Bindable LINQ: Snapshot Enumerators

Snapshot enumerators are part of Bindable LINQ’s internal implementation which make editing collections while enumerating them possible. When you first started with .NET, you undoubtedly wrote code that looks like this:

foreach (string item in strings)
{
    if (item.StartsWith("H"))
    {
        strings.Remove(item);
    }
}

Only to be hit with an InvalidOperationException with the message "Collection was modified; enumeration operation may not execute." There are plenty of workarounds for this limitation, and it’s a limitation that makes sense - the way enumerators work, it’s very tricky for them to efficiently manage which item comes next when you keep modifying the items. You just need to change your code so that you don’t call Remove when you are enumerating.

This limitation causes problems when you have users.

  • A background thread is enumerating through items, while on the foreground thread, a user clicks a big "delete" button on the screen. Your code makes a call to Remove, only to find that the background thread suddenly breaks.
  • On one thread you have a collection being enumerated, while on another, you add an item.

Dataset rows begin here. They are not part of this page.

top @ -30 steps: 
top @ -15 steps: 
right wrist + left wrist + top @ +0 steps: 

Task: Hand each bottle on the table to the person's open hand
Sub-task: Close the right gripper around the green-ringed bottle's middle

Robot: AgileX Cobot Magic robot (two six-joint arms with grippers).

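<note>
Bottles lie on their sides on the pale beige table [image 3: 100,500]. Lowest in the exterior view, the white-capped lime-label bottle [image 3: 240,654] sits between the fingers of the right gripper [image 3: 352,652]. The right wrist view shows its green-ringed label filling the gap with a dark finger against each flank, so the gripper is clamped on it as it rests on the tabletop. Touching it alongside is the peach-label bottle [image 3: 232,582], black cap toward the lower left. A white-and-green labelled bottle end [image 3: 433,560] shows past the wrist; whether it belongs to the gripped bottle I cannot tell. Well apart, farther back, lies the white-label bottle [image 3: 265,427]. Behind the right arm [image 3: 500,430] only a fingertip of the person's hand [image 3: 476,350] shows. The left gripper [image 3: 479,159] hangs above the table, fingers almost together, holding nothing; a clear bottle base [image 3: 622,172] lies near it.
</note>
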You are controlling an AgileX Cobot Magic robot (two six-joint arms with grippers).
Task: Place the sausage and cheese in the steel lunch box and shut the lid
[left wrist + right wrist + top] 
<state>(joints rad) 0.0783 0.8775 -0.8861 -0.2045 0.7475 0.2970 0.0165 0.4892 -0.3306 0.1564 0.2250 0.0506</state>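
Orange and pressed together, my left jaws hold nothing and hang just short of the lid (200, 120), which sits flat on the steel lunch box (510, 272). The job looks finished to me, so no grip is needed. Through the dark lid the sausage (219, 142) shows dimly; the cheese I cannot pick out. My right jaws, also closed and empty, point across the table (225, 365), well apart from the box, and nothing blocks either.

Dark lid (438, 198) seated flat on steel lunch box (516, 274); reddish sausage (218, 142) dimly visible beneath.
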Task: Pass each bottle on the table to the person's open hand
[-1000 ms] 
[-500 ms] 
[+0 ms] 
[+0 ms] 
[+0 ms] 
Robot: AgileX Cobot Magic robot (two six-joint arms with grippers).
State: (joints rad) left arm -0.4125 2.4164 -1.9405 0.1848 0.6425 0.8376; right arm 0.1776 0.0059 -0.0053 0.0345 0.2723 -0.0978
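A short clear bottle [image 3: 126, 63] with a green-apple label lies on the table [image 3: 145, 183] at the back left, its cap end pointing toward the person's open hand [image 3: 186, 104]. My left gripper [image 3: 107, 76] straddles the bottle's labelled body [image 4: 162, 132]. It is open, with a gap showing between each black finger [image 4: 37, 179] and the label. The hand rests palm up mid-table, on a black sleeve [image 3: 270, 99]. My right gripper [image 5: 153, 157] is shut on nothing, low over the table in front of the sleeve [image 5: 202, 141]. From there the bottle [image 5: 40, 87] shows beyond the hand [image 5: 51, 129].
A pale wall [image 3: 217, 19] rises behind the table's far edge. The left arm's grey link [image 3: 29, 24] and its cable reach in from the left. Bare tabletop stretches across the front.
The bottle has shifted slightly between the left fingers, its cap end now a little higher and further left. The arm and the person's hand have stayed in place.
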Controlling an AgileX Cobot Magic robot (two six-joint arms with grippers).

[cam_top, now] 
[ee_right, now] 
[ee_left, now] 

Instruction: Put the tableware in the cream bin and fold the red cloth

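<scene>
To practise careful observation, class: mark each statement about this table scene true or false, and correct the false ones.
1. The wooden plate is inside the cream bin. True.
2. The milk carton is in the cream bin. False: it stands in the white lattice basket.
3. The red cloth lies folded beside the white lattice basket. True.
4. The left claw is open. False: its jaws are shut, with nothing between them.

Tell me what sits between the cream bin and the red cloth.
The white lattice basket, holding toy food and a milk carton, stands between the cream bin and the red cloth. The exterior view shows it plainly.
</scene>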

In your own applications you can solve these sorts of problems, by building in your own code. Disable the delete button while items are being processed on the background thread, like Outlook does, or build some sort of queuing system. Unfortunately, when you don’t own any of the calling code, you don’t have that luxury.

In Bindable LINQ, when you iterate over a collection, a snapshot is taken. A snapshot is, for all intents and purposes, a List<T> with a copy of the items. It works like this:

  • When GetEnumerator is called, the snapshot is built, and returned.
  • Next time GetEnumerator is called, if the snapshot hasn’t been invalidated, it can be used by the next caller.
  • If someone adds or removes items from the collection - even from the same thread - the snapshot is marked as "invalid".
  • Next time GetEnumerator is called, a new snapshot is built and returned. Code that was using the now invalid snapshot get to keep using it.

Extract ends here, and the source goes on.